Open source libraries and APIs to build custom preprocessing pipelines for labeling, training, or production machine learning pipelines.
https://www.unstructured.io/
Apache License 2.0
7.49k stars 584 forks source link

Max retries exceeded. Unstructured API is stuck. #3169

Closed Neel-132 closed 3 weeks ago

Neel-132 commented 3 weeks ago

Unstructured API is stuck and it just logs "Starting new HTTPS Connection..."

Screenshots Screenshot 2024-06-10 183711

Environment Info PyMuPDF==1.24.4 unstructured[all-docs]==0.14.0 nltk==3.8.1 pandas==2.2.2 llama-index==0.10.38 llama-parse==0.4.3 PyPDF2==3.0.1 fastapi==0.111.0 minio==7.2.7 uvicorn==0.29.0 psutil==5.9.8 boto3==1.34.109 botocore==1.34.109

The same error occurred some time back as well but I fixed it by making split_pdf_page = True. But right now its again stuck

awalker4 commented 3 weeks ago

Hi there - is this for the paid api, free api, or a self host? We're experiencing some network issues on the paid api right now, we're working to resolve ASAP.

Neel-132 commented 3 weeks ago

Hey this is the paid API. Okay

awalker4 commented 3 weeks ago

Sounds like w're be back! Let me know if this is working. We're very close to a new release of the api which improves the architecture, so we should have better stability going forward.
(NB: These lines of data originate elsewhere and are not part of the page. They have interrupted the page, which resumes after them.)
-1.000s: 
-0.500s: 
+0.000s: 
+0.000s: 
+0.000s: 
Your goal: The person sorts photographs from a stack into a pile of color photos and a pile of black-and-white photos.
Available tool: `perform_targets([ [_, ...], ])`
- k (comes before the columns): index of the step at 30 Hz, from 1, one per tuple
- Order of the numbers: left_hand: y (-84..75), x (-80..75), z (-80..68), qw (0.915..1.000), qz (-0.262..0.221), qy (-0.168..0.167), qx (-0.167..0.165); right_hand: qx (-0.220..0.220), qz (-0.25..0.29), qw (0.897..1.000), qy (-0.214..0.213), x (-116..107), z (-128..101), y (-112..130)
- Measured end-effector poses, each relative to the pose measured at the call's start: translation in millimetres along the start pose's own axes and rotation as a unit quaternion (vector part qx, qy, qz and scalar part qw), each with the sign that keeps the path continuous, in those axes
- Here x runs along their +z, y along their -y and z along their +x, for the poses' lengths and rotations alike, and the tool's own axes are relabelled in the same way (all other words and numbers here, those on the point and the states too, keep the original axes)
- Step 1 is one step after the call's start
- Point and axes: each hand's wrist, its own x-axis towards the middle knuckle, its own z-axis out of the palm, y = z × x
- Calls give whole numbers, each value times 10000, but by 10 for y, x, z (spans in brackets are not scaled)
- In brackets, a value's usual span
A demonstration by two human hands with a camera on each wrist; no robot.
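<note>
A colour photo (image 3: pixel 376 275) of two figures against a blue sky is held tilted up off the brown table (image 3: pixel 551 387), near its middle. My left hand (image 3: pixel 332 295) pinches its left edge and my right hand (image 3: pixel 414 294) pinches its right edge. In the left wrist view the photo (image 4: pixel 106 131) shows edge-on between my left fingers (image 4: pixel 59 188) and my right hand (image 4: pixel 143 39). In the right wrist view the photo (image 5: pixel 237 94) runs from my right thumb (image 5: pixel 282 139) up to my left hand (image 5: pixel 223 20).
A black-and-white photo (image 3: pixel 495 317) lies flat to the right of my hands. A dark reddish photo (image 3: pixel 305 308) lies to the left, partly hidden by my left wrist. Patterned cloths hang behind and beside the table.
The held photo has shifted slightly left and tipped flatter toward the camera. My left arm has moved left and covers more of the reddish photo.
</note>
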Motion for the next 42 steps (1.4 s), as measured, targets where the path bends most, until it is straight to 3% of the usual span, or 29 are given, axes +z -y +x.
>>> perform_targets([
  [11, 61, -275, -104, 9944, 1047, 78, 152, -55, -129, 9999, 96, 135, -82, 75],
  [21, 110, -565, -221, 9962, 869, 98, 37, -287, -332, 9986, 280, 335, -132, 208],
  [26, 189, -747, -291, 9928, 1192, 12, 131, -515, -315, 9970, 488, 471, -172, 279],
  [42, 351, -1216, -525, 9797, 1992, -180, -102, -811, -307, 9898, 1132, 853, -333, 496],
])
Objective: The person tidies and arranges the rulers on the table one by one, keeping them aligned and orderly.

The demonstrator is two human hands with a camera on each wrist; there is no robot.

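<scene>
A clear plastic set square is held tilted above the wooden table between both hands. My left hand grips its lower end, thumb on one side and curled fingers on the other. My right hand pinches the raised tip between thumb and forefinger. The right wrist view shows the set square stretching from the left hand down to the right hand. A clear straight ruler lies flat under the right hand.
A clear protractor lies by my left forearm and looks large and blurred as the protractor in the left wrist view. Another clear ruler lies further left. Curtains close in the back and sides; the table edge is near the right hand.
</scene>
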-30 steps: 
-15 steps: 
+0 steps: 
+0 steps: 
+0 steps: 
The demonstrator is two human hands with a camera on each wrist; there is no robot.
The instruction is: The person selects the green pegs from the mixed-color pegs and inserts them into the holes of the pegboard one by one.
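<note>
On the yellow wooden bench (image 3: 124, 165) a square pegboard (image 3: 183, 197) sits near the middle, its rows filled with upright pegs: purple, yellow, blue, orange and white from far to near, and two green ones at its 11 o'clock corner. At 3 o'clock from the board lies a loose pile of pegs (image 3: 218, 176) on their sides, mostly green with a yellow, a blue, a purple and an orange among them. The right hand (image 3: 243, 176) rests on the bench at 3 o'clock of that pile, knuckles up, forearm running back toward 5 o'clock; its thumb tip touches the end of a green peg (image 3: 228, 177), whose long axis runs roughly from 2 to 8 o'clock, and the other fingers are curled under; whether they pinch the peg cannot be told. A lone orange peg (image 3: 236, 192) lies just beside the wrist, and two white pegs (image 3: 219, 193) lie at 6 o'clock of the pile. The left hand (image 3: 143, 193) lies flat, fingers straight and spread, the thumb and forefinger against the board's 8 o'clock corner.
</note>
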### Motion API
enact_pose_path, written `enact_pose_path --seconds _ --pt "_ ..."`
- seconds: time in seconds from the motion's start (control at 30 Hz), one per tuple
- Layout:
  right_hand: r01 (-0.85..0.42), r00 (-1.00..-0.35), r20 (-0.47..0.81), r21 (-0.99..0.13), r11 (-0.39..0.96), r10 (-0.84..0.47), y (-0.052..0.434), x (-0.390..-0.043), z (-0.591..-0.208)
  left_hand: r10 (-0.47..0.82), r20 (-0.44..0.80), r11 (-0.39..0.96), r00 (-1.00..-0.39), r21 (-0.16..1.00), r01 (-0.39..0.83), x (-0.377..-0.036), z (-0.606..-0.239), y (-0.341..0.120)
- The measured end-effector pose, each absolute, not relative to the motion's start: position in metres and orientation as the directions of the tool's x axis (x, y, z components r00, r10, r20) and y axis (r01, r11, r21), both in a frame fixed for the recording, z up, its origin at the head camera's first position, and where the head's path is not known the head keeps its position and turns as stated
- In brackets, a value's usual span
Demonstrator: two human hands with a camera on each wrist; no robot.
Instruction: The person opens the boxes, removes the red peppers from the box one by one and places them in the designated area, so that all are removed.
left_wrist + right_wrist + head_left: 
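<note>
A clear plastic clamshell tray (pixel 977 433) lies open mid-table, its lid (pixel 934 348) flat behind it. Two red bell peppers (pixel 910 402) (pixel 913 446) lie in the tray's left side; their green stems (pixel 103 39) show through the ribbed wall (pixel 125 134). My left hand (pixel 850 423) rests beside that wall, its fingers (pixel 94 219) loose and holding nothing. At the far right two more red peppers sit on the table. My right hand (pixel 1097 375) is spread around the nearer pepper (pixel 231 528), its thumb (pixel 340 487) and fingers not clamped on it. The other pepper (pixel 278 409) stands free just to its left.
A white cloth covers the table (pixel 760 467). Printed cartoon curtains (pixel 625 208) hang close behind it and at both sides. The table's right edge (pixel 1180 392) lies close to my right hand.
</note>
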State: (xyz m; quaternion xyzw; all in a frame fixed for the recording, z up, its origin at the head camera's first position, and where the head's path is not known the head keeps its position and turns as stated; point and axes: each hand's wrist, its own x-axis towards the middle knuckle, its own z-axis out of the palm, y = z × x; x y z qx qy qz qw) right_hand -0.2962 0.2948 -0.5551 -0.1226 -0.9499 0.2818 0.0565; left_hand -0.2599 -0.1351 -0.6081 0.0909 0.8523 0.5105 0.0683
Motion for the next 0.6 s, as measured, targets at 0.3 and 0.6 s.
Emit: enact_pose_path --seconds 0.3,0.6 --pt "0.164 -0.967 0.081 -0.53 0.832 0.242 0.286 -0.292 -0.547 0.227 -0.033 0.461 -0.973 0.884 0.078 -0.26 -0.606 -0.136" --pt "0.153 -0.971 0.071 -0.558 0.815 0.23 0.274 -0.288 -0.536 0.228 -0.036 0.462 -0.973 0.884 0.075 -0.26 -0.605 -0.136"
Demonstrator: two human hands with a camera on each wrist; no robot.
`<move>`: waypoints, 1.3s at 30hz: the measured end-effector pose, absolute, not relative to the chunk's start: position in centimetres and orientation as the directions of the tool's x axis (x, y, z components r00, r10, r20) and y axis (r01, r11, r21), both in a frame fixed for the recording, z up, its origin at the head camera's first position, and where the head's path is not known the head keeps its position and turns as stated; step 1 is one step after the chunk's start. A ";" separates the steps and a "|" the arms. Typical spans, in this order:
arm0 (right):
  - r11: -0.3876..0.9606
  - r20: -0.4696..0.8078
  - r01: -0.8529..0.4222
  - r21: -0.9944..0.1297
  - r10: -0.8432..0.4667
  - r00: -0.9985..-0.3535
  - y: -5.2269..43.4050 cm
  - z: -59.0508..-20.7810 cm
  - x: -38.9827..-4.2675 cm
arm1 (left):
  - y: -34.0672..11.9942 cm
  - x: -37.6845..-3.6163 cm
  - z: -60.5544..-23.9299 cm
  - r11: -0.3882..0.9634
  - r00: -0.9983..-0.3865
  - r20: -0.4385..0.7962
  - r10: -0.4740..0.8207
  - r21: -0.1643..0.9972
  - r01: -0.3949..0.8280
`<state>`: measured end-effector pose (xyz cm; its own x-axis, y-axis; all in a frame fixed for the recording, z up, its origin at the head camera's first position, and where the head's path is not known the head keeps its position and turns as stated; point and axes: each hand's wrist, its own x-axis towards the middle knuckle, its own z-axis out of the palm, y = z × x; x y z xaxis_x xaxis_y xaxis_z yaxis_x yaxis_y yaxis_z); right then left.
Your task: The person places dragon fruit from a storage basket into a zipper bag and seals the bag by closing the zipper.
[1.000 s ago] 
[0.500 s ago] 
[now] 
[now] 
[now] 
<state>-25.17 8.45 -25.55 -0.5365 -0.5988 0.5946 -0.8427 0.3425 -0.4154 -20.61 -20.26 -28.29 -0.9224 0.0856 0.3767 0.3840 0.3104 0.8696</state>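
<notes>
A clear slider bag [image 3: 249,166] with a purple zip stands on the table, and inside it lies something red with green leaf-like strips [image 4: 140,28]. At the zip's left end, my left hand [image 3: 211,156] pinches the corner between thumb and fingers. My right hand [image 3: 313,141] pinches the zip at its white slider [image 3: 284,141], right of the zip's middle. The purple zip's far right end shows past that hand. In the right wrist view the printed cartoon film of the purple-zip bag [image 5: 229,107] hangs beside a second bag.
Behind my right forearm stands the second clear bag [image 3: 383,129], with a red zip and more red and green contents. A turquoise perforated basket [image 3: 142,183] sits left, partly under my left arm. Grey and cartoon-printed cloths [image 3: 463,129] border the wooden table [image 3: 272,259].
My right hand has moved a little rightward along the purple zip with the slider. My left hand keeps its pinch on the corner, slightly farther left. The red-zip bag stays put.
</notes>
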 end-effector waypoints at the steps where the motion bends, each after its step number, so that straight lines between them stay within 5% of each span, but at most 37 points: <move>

Neel-132 commented 3 weeks ago

Hey it is working. Also, for this max retries exceed error is it a bug due to network issues or is there a way to specify the number of retries?

awalker4 commented 3 weeks ago

Yep! Take a look at the retries documentation here. In your screenshot, the error is no healthy upstream which was due to our network issues just now. You can adjust the retry config to change how long the client tries before giving up.